@s1m0n38/pi-voice

HTTP server for Kokoro TTS — text-to-speech via ONNX inference.

Package details

← Back

extension

Install @s1m0n38/pi-voice from npm and Pi will load the resources declared by the package manifest.

npm repo home report

$ pi install npm:@s1m0n38/pi-voice

Package: @s1m0n38/pi-voice
Version: 1.1.0
Published: May 5, 2026
Downloads: not available
Author: s1m0n38
License: MIT
Types: extension
Size: 106.7 KB
Dependencies: 2 dependencies · 4 peers

Pi manifest JSON

{
  "extensions": [
    "./extensions/index.ts"
  ]
}

Security note

Pi packages can execute code and influence agent behavior.
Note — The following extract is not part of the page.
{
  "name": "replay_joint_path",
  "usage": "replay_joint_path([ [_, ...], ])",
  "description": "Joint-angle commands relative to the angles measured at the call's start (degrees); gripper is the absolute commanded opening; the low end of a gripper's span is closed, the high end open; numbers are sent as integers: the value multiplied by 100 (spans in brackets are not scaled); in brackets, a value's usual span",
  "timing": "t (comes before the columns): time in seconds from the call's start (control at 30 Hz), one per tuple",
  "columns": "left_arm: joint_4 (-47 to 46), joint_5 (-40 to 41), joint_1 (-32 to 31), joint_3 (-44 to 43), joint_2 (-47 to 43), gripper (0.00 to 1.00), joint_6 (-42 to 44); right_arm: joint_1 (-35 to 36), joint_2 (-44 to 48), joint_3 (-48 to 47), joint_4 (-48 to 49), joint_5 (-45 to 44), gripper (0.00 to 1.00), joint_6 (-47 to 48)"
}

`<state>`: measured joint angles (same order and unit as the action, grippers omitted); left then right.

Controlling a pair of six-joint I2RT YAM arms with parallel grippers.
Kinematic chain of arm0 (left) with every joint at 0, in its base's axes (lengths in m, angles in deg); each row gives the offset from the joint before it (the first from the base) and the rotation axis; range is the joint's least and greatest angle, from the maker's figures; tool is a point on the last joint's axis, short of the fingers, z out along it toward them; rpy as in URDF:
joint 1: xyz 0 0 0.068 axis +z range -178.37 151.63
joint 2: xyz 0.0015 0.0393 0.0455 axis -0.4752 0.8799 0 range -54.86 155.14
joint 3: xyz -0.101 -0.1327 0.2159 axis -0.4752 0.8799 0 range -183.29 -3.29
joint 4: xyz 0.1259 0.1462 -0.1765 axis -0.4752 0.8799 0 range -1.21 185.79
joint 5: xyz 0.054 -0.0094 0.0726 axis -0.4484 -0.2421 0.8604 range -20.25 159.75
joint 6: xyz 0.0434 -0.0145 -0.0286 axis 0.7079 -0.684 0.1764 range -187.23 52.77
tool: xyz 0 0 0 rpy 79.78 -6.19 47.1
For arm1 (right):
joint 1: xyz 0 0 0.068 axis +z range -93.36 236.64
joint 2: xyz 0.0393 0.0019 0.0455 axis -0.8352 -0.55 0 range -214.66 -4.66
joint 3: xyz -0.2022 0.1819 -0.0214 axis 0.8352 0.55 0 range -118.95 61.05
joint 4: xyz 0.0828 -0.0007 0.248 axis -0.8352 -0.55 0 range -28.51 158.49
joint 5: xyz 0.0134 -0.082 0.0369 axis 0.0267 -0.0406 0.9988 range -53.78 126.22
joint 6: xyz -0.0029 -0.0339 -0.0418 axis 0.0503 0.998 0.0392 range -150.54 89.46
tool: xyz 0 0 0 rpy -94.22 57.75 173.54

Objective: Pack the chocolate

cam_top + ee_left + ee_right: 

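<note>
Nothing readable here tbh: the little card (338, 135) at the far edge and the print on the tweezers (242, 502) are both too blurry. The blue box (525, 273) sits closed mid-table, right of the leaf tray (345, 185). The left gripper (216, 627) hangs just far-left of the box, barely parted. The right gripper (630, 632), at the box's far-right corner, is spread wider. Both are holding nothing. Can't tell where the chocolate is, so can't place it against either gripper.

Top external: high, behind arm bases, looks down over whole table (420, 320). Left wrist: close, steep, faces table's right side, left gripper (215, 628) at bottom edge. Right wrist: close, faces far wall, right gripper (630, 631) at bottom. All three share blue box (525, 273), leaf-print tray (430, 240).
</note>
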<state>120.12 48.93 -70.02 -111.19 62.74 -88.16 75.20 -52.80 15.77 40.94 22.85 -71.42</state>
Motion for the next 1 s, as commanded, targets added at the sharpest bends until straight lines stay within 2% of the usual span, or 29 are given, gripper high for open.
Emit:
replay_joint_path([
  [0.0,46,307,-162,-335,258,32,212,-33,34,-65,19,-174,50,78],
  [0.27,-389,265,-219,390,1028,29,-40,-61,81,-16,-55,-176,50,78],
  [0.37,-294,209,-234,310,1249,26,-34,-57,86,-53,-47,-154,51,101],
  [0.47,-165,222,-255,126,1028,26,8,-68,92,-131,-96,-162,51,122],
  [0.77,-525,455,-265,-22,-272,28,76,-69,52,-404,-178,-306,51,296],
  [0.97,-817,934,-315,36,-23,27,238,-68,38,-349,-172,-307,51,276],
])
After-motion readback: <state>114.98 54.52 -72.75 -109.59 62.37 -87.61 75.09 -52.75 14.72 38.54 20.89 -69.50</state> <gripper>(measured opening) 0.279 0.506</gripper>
Review the source before installing third-party packages.

README

pi-voice

Give your Pi agent a voice.

pi-voice is a text-to-speech package for the Pi coding agent. It runs a local HTTP server powered by Kokoro ONNX and exposes a /voice settings UI, a tts tool, and automatic speech on agent responses.

How it works: The server loads a single Kokoro ONNX model into memory and exposes a REST API for synthesis. The pi extension talks to this server over HTTP — it never loads the model directly. This separation keeps the agent lightweight while the server handles the heavy ONNX inference.

Installation

pi install npm:@s1m0n38/pi-voice

The pi-voice CLI is available after install. Start the server and download the default model:

pi-voice server                      # start on 127.0.0.1:8181
pi-voice download q4                 # download + activate the q4 model (~70 MB)

Usage

`/voice` command

Open the interactive settings UI inside Pi:

Setting	Controls	Keys
TTS	Enable/disable speech	← →
Voice	Speaker voice (with language/gender hints)	← →
Speed	Speech rate (0.5×–3.0×)	← →

Navigate with ↑ ↓, press Enter to play a sample, r to reset defaults, Esc to close.

Settings persist in ~/.pi/voice.json across sessions.

`tts` tool

The agent can speak at any time using the tts tool:

> Use the tts tool to say "Build complete, all tests passing"

Auto-TTS

Enable automatic speech after every agent response via the /voice settings or by editing ~/.pi/voice.json:

{
  "enabled": true,
  "voice": "af_heart",
  "speed": 1.0,
  "events": {
    "agent_end": {
      "prompt": "Summarize in one short sentence for text-to-speech."
    }
  }
}

When events.agent_end is present, pi-voice summarizes the agent's final message using the session model, then speaks it.

CLI Reference

pi-voice server                              # start server (default: 127.0.0.1:8181)
pi-voice server --host 0.0.0.0 --port 9090   # custom host/port
pi-voice download q4                         # download + activate model dtype
pi-voice delete q4                           # delete cached model files
pi-voice status                              # show server status and active model
pi-voice voices                              # list available voices

Model dtypes

Dtype	Size	Quality	Notes
`q4`	~70 MB	Good	Recommended default

Only one model is loaded at a time. Downloading or activating a new model automatically unloads the previous one.

API

The server exposes HTTP endpoints at http://127.0.0.1:8181:

Method	Path	Description
GET	`/health`	Server status, active dtype, model loaded
GET	`/voices`	Available voice names
GET	`/models`	All dtypes with download status
POST	`/models/download`	Download + activate a dtype
POST	`/models/delete`	Delete cached model files
POST	`/models/activate`	Load a downloaded model
POST	`/models/unload`	Unload model, free memory
POST	`/tts`	Synthesize text → WAV audio
POST	`/shutdown`	Graceful shutdown

Events

pi-voice emits events on the pi event bus (pi.events) so other extensions can integrate with TTS activity.

Event	Payload	When
`voice:config`	`{ enabled, voice, speed }`	Any setting change via `/voice`
`voice:speak_start`	`{ text, voice, speed, source }`	Synthesis requested
`voice:speak_end`	`{ text, source, error? }`	Playback done or failed

source is "tool" (LLM invoked tts), "auto" (auto-TTS handler), or "sample" (/voice preview).

// React to config changes
pi.events.on("voice:config", ({ enabled, voice, speed }) => {
  // update status bar, toggle features, etc.
});

// Track speech activity
pi.events.on("voice:speak_start", ({ text, source }) => {
  if (source === "auto") console.log(`[TTS] ${text}`);
});

pi.events.on("voice:speak_end", ({ error }) => {
  if (error) console.warn(`TTS failed: ${error}`);
});

License

MIT

Bootstrapped from pi-package-template.